=== PROBLEM STATEMENT ===
Repeat the following data exactly, omitting pictures.

=== GIVEN MATERIAL ===
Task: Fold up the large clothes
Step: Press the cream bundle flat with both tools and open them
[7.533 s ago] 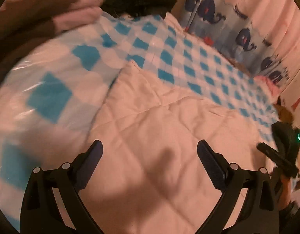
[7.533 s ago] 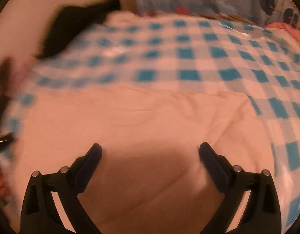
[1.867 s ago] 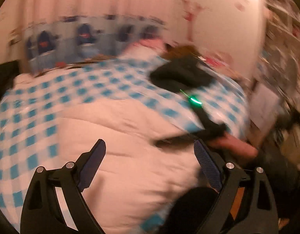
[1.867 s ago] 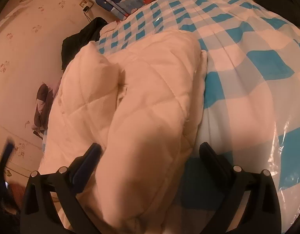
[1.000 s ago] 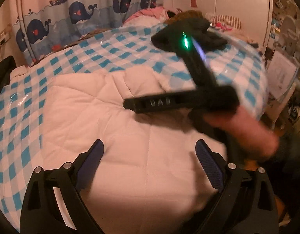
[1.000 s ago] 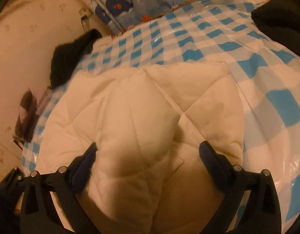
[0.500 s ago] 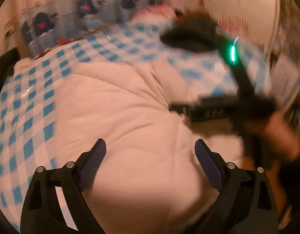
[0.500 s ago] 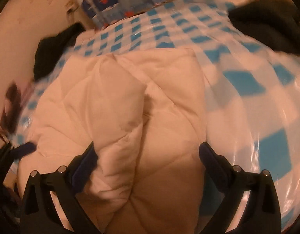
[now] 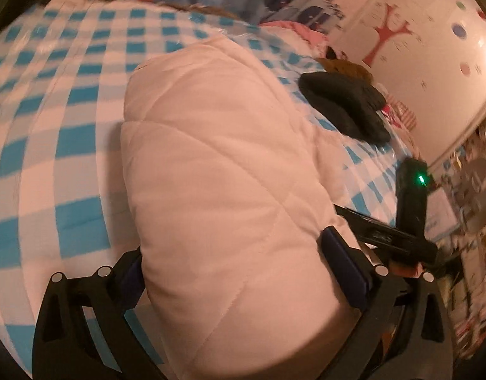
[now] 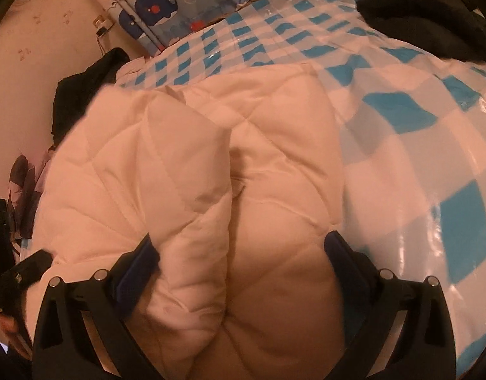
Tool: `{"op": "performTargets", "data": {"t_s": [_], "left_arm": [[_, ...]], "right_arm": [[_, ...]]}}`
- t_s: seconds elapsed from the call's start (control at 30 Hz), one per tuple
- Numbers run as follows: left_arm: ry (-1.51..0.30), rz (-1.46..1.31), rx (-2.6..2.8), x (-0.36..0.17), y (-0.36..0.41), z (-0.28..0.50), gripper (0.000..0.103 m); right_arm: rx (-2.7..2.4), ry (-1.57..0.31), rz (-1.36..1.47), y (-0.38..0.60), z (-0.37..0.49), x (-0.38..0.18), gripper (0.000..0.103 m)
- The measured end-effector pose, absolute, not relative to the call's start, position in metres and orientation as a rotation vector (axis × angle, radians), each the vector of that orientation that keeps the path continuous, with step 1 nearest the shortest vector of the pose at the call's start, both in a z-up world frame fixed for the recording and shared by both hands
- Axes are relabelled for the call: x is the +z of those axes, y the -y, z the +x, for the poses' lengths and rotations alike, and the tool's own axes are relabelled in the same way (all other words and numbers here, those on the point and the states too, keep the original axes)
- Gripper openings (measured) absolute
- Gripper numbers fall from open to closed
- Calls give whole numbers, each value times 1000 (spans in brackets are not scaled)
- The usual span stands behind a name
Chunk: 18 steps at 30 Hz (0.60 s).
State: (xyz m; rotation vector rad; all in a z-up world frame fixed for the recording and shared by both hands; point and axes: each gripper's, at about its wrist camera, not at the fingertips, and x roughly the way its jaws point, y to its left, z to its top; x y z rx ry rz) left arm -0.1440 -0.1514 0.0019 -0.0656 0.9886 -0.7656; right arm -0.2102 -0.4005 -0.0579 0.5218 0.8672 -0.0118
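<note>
A puffy white quilted garment lies folded into a thick bundle on a blue-and-white checked bed cover. My left gripper is open, its jaws on either side of the bundle's near end. In the right wrist view the same garment shows a folded flap on the left side. My right gripper is open, its jaws either side of the bundle. The right gripper's body shows at the right of the left wrist view, beside the bundle.
A black garment lies on the bed beyond the bundle, seen too in the right wrist view. Another dark garment sits at the wall side. A whale-print curtain hangs behind. The bed edge and clutter are at the right.
Both grippers have come closer over the bundle, so its near end now fills the space between each pair of jaws. The right gripper has dropped lower beside the bundle.
</note>
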Motion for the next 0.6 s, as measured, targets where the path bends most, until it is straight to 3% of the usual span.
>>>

=== WRITTEN RESPONSE ===
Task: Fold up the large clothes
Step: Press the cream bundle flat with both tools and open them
[7.533 s ago] 
[7.533 s ago] 
[1.867 s ago] 
[1.867 s ago] 
[1.000 s ago] 
[1.000 s ago] 
[0.500 s ago] 
[0.500 s ago] 
[now] 
[now] 
Tool: `{"op": "performTargets", "data": {"t_s": [_], "left_arm": [[_, ...]], "right_arm": [[_, ...]]}}`
- t_s: seconds elapsed from the call's start (control at 30 Hz), one per tuple
- Numbers run as follows: left_arm: ry (-1.51..0.30), rz (-1.46..1.31), rx (-2.6..2.8), x (-0.36..0.17), y (-0.36..0.41), z (-0.28..0.50), gripper (0.000..0.103 m); right_arm: rx (-2.7..2.4), ry (-1.57..0.31), rz (-1.36..1.47), y (-0.38..0.60), z (-0.37..0.49), x (-0.38..0.18), gripper (0.000..0.103 m)
- The measured end-effector pose, absolute, not relative to the call's start, position in metres and orientation as a rotation vector (axis × angle, radians), each the vector of that orientation that keeps the path continuous, with step 1 nearest the shortest vector of the pose at the call's start, both in a z-up world frame fixed for the recording and shared by both hands
- Axes are relabelled for the call: x is the +z of those axes, y the -y, z the +x, for the poses' lengths and rotations alike, and the tool's own axes are relabelled in the same way (all other words and numbers here, those on the point and the states too, keep the original axes)
- Gripper openings (measured) absolute
- Gripper numbers fall from open to closed
- Calls give whole numbers, each value times 1000 (spans in brackets are not scaled)
- The usual span stands behind a name
Chunk: 18 steps at 30 Hz (0.60 s).
State: (xyz m; rotation vector rad; all in a z-up world frame fixed for the recording and shared by both hands; point and axes: each gripper's, at about its wrist camera, not at the fingertips, and x roughly the way its jaws point, y to its left, z to its top; x y z rx ry rz) left arm -0.1440 -0.1514 0.0019 -0.0656 0.9886 -0.7656; right arm -0.2102 -0.4005 -0.0579 0.5218 0.8672 -0.0118
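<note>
A puffy white quilted garment lies folded into a thick bundle on a blue-and-white checked bed cover. My left gripper is open, its jaws on either side of the bundle's near end. In the right wrist view the same garment shows a folded flap on the left side. My right gripper is open, its jaws either side of the bundle. The right gripper's body shows at the right of the left wrist view, beside the bundle.
A black garment lies on the bed beyond the bundle, seen too in the right wrist view. Another dark garment sits at the wall side. A whale-print curtain hangs behind. The bed edge and clutter are at the right.
Both grippers have come closer over the bundle, so its near end now fills the space between each pair of jaws. The right gripper has dropped lower beside the bundle.
</note>
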Motion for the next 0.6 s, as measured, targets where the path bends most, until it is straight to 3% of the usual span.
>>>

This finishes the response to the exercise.